» **Problem details**: Each line of the listing must be transcribed exactly, except for the images, which should be excluded.

» **Data**:
########################################

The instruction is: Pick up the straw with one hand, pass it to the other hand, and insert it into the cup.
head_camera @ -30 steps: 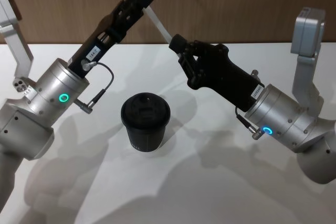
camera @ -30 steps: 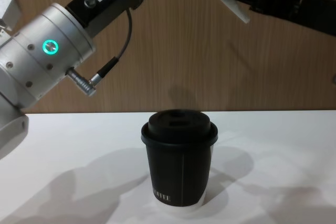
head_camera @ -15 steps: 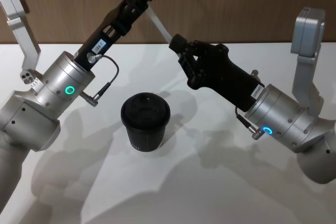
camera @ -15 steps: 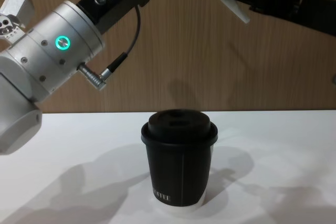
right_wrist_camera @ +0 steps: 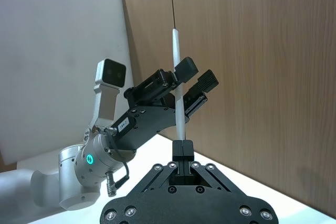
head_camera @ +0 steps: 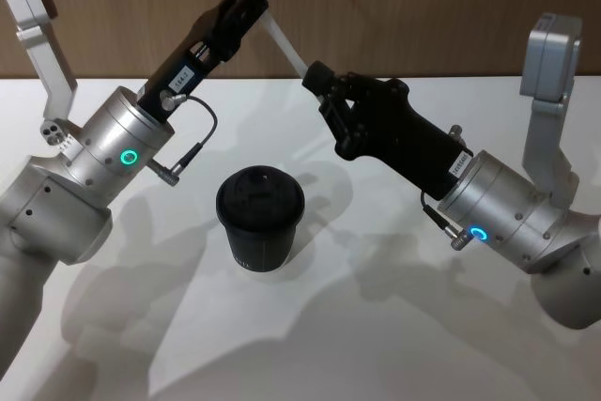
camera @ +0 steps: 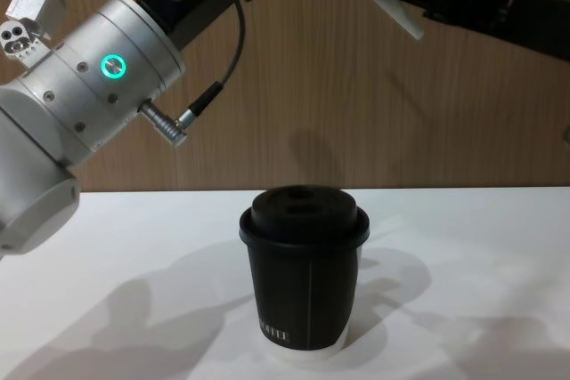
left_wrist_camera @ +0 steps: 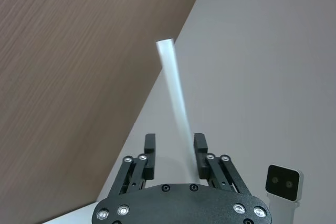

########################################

» **Result of the task**:
The instruction is: Pick up the straw with one hand, pass it to the other hand, and insert it into the cup.
head_camera @ -30 steps: 
camera @ -30 steps: 
head_camera @ -15 steps: 
camera @ -15 steps: 
right_wrist_camera @ +0 steps: 
head_camera @ +0 steps: 
camera @ +0 steps: 
left_wrist_camera @ +0 steps: 

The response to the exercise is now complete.